Ottilie Appel konnte sich ein Leben ohne ihre Tracht, dem boarischen Gwand, nicht vorstellen. Die Kleidung gehörte fest zu ihrem Lebens- und Jahreslauf und prägte die kirchlichen Hochfeste, aber auch Sonn- und Werktage. Die Ulerin trug diese Gewänder zuhause genauso wie auf Reisen. Das waren ausschließlich Pilgerfahrten, die sie zu den Wallfahrtsorten der näheren und weiteren Umgebung bis nach Rom, Assisi, Fatima und Lourdes führten. Gerne und auch ein wenig stolz erzählte sie, dass sie dort mit ihrer Kleidung immer ein begehrtes Fotomotiv darstellte. Am Ende ihres Lebens ist Ottilie Appel selbst in Neukirchen als eine der letzten Trachtenträgerinnen aufgefallen. Denn die überlieferte Kleidung mit Spenzer, Schürze, Schultertuch und Filigranknöpfen war seit der zweiten Hälfte des 20. Jahrhunderts zunehmend aus dem Ortsbild verschwunden. Als einer der letzten, die diese Kleider noch trug, wurden Ottilie Appel viele Gewänder von verstorbenen Trachtenträgerinnen überlassen. Denn deren Nachkommen wussten diese Kleider bei ihr in guten Händen.

 

In Gempfing ist man nun dabei, den Nachlass zu inventarisieren.

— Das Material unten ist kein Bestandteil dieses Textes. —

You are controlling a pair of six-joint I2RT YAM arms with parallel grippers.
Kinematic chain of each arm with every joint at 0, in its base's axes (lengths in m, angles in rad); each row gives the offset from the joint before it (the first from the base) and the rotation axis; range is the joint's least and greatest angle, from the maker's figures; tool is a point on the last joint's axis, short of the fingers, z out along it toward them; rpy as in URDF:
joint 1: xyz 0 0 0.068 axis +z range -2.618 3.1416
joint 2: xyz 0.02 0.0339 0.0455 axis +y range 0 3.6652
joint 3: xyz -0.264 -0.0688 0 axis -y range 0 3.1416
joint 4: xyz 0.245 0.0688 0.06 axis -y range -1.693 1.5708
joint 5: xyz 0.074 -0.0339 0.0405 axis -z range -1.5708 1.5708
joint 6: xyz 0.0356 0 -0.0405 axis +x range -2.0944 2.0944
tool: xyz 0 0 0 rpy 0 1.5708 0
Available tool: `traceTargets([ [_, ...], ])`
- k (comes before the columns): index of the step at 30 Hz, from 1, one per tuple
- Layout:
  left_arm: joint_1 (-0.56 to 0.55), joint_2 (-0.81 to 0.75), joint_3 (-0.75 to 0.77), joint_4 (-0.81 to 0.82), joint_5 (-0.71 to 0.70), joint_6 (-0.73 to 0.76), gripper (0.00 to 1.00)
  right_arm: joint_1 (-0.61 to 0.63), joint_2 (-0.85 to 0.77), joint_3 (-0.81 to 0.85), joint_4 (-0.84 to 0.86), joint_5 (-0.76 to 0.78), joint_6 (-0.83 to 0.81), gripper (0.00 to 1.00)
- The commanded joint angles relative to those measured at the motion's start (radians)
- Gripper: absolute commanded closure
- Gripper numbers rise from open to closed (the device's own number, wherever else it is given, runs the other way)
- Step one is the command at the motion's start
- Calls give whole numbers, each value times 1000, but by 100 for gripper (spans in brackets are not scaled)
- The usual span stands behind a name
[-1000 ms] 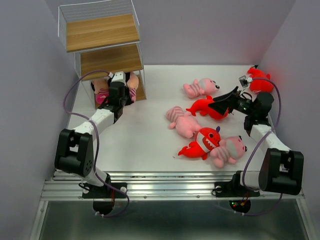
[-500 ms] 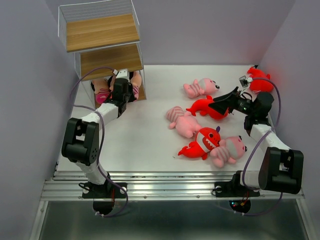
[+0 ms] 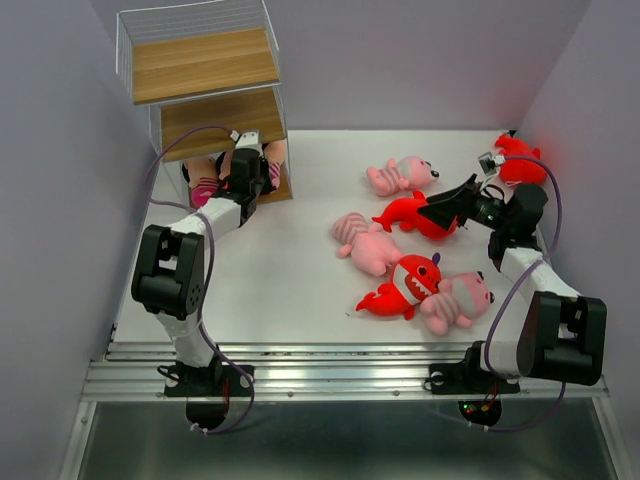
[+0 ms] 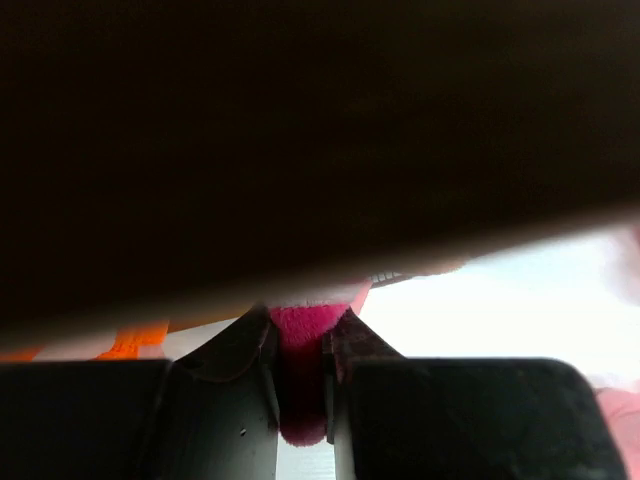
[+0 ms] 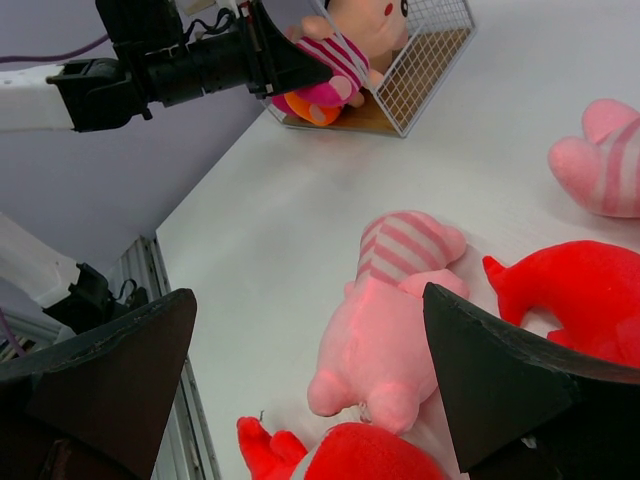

Das ist kein leichtes Unterfangen: Die großen Kleidergruppen – wie z.B. Arbeitskleider und Sonntagsgewänder –

voneinander zu unterscheiden, ist kein Problem. Sehr schwierig ist es jedoch, innerhalb der einzelnen Bereiche eine Kleiderhierarchie zu bestimmen. Denn neben der Qualität der Stoffe und der Filigranknöpfe spielte vor allem der persönliche Geschmack eine große Rolle. Eine wichtige Gewährsperson ist hier Maria Degmayr, die in Gempfing lebende Toch- ter von Ottilie Appel. Sie kennt die Gewänder ihrer Mutter sicher am besten und gibt bei der Inventarisierung des Bestandes wichtige Informationen. So weiß sie, dass ihre Mutter mit fortschreitendem Alter die allzu bunten Sonntagsschürzen ausgemustert hatte, weil sie diese Farbigkeit nicht mehr für angemessen hielt.

 

Ein kleiner Teil des Nachlasses soll künftig als Dauerausstellung im Gempfinger Pfarrhof zu sehen sein. Der größere Teil wird künftig jedoch im Depot archiviert bleiben. Die Ausstellung ist am 16. und am 23. Juni jeweils von 11 bis 17 Uhr zu sehen.